An artist needs to display 10 different artworks in a row. How many ways can the artist arrange the pictures?

**Solution method**

Use the permutation formula: \(P_n = n(n – 1)(n – 2)…2 . 1 = n!\)

**Detailed explanation**

Sorting 10 pictures in a row is a permutation of 10 elements, so the number of ways to arrange is: 10! = 3 628 800 ways.

### Solve problem 8.7 page 70 Math textbook 10 Connecting knowledge volume 2

From the digits 0, 1, 2, 3, 4, how many different three-digit natural numbers can be formed?

**Solution method**

Use the matching formula: \(A_n^k = n(n – 1)…(n – k + 1) =\frac{n!}{(n – k)!} \) \((1 ≤ k) n)\)

**Detailed explanation**

Creating 3 natural numbers from the set of digits 0, 1, 2, 3, 4 is convolution 3 of 5 words, so the number of ways is \(A_{5}^{3}= 60\) .

However, for 3-digit numbers, hundreds must be non-zero, for numbers of the form \(\overline{0ab}\), the number of ways to form is: \(A_{4}^{2}= 12\) .

So the number of natural numbers with three different digits, made from the digits 0, 1, 2, 3, 4 is: 60 – 12 = 48 numbers.

### Solve problem 8.8, page 70, Math 10 Textbook, Connecting knowledge volume 2

How many ways are there to choose a set of two positive integers less than 100? How many ways are there to choose a set of three positive integers less than 100?

**Solution method**

Use the combinatorial formula: \(C_n^k = \frac{n!}{k! (n – k)!}\) = \(\frac{A^k_{n}}{k!}\ ), (\(0 k ≤ n\))

**Detailed explanation**

There are 99 positive integers less than 100.

+) Choose two positive integers less than 100, which is a convolution of 99 elements, so the number of ways to choose is: \(C_{99}^{2}= 4851\) ways.

+) Choose three positive integers less than 100, which is a convolution 3 of 99 elements, so the number of ways to choose is: \(C_{99}^{3}= 156849\) ways.

### Solve problem 8.9 page 70 Math textbook 10 Connecting knowledge volume 2

Ha has 5 green marbles and 7 red marbles.
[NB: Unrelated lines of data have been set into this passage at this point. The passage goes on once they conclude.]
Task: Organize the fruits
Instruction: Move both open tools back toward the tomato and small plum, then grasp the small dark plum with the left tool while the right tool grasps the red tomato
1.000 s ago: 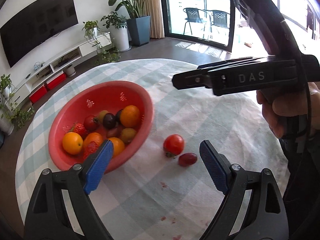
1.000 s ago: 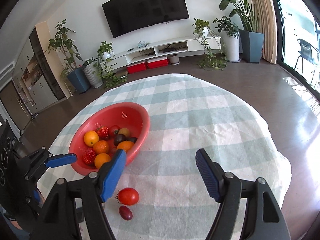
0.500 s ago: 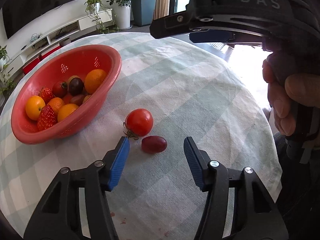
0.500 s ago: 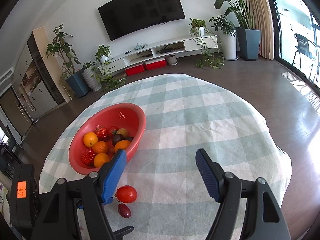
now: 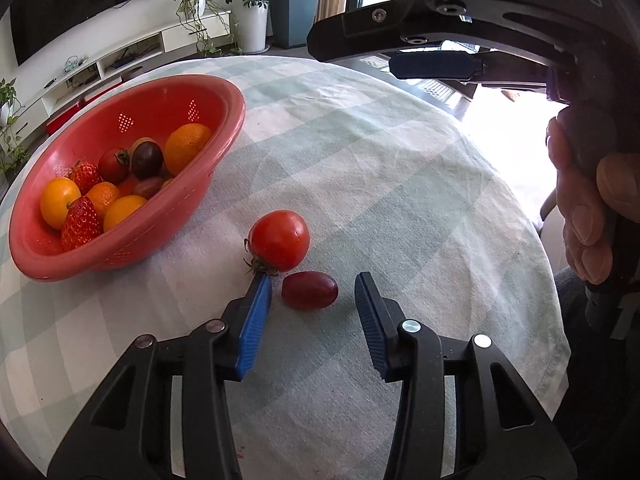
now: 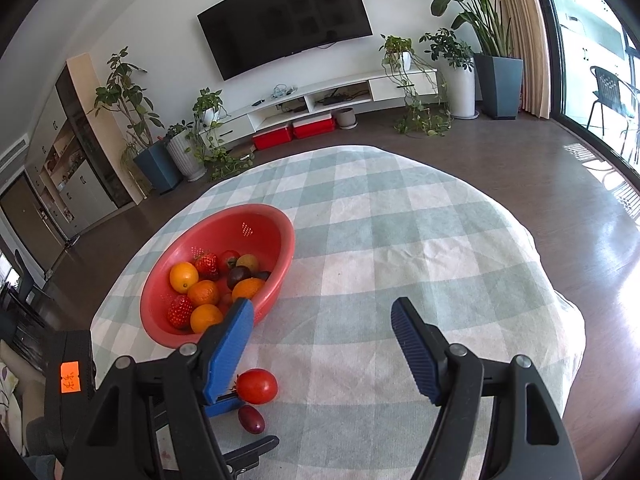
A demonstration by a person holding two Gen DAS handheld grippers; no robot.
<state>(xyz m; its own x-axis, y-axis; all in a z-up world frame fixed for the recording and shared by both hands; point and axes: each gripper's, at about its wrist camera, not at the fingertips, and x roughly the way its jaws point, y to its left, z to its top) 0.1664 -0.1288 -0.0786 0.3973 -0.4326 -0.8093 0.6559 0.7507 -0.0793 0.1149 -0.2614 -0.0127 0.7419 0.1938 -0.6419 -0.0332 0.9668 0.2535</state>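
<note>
Left wrist view: the left gripper (image 5: pixel 314 300) is low over the checked cloth of the worktop (image 5: pixel 400 168) with its jaws closing around the red grape (image 5: pixel 310 290). The grape lies between the blue pads, its long axis running left to right, so across the gap; the left pad sits just beside its left end and the right pad is a little off its right end, neither seen pressing yet. The grape is small, oval, dark red and glossy. Just beyond it on the far side, about touching, is the tomato (image 5: pixel 279 240), round and bright red with a green stem by the left pad's tip. Farther left stands the red colander (image 5: pixel 224 136), holding oranges, strawberries and dark fruit.

Right wrist view: the right gripper (image 6: pixel 322 344) hangs above the cloth with its jaws held wide and nothing between them. The grape (image 6: pixel 251 419) and tomato (image 6: pixel 257 386) lie low and to its left, so the left gripper is plainly the nearer one
</note>
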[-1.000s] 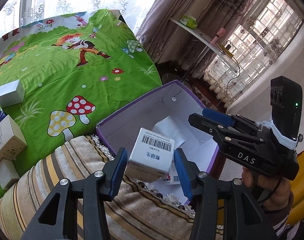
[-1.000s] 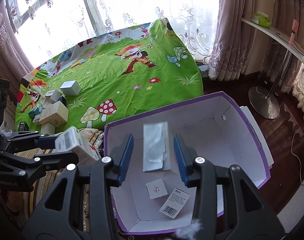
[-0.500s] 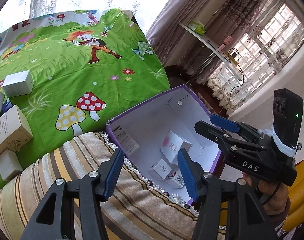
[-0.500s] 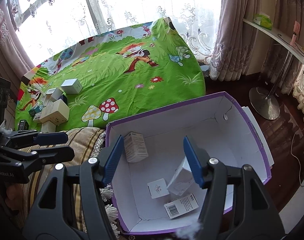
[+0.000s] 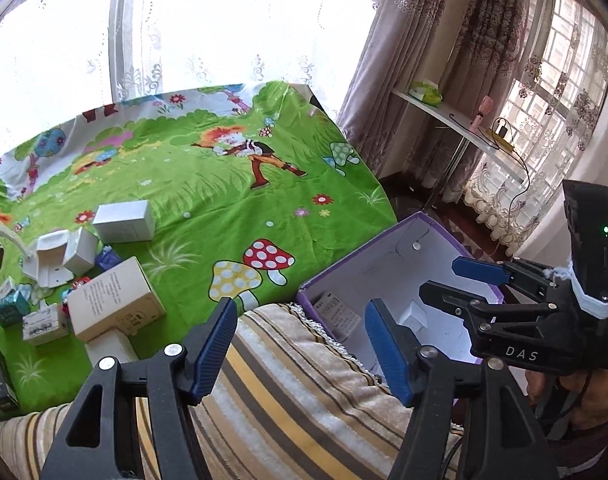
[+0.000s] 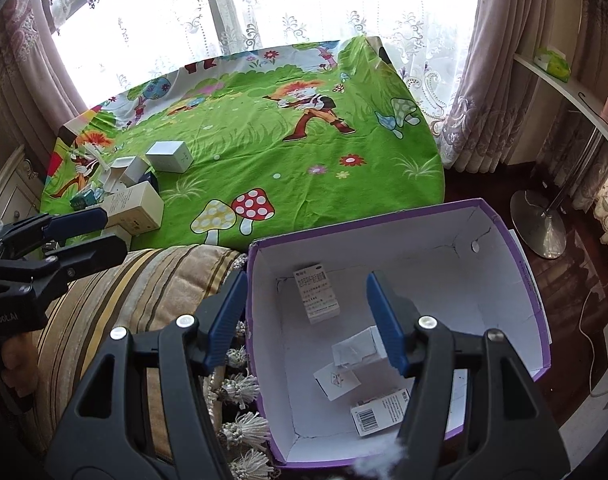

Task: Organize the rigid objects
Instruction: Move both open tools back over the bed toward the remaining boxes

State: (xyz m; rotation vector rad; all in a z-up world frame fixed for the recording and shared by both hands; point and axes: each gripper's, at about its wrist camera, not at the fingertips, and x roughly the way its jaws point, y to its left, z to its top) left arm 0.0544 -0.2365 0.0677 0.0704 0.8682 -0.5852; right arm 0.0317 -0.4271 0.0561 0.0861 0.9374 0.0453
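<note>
Purple box (image 6: 516,264) sits beside the striped cushion (image 6: 144,280), four small cartons (image 6: 317,293) inside it. Right gripper (image 6: 306,320) hangs above the box, spread, empty. Left gripper (image 5: 300,346) over the cushion, jaws opening, empty. More cartons (image 5: 116,300) on the green sheet (image 5: 224,200) beyond the cushion.

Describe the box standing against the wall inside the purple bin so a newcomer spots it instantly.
Find the purple-rimmed bin beside the striped cushion. Inside, the medicine box leans against the far-left wall. It alone shows blue-and-red printed text and stands apart from the other small boxes.
</note>
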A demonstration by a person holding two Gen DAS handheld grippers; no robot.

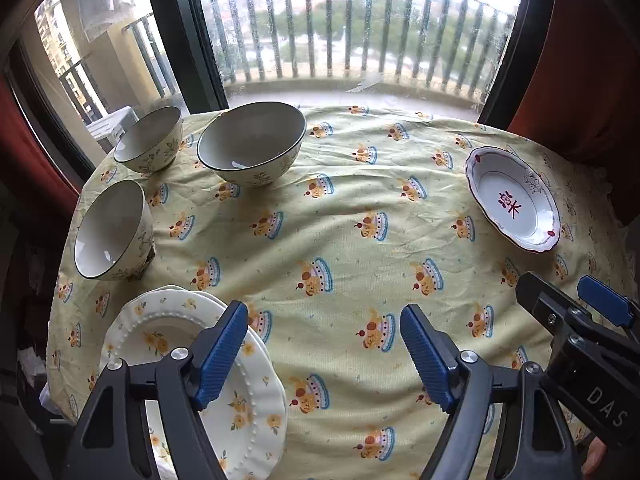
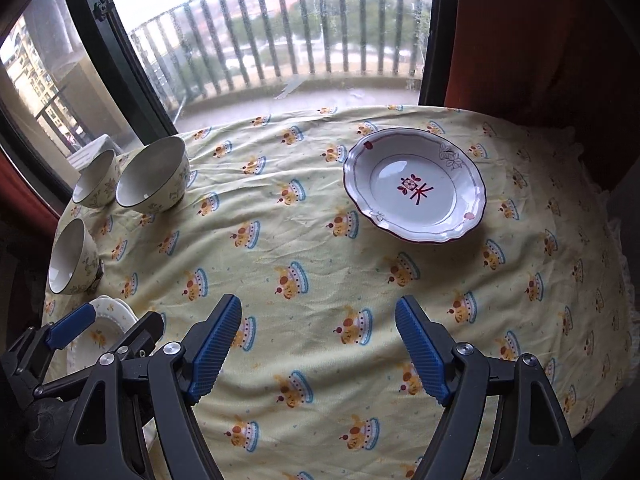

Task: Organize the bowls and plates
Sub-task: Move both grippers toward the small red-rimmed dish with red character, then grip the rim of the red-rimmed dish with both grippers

How many ways are there for Ha to choose exactly 2 marbles of different colors?

**Solution method**

Use the formula to find the union:

Number of ways to choose 1 green marble

Number of ways to choose 1 red marble

Use the multiplication rule

**Detailed explanation**

To select 2 balls of different colors, 1 blue and 1 red marble are selected.

The number of ways to choose a green marble is: \(C_{5}^{1}\) = 5 ways.

The number of ways to choose a red marble is: \(C_{7}^{1}\) = 7 ways.

So the number of ways to choose 2 marbles of different colors is: 5.7 = 35 ways.

### Solve problem 8.10, page 71 Math textbook 10 Connecting knowledge volume 2

A chess club has 10 boys and 7 girls. The coach wants to choose 4 friends to play chess.

a) How many ways are there to choose 4 boys?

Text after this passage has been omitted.